◆ Raw data
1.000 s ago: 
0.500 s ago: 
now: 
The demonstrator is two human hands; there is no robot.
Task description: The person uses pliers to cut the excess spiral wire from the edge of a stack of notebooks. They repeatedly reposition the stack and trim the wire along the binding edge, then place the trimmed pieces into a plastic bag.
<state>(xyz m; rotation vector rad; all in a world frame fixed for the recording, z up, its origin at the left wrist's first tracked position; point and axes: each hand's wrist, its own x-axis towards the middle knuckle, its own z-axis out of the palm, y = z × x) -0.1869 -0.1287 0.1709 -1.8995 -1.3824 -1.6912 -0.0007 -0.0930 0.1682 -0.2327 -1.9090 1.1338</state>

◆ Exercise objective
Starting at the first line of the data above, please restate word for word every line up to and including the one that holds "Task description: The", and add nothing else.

◆ Solution to this exercise
1.000 s ago: 
0.500 s ago: 
now: 
The demonstrator is two human hands; there is no robot.
Task description: The person uses pliers to cut the excess spiral wire from the edge of a stack of notebooks. They repeatedly reposition the stack and trim the wire along the binding edge, then place the trimmed pieces into a plastic bag.

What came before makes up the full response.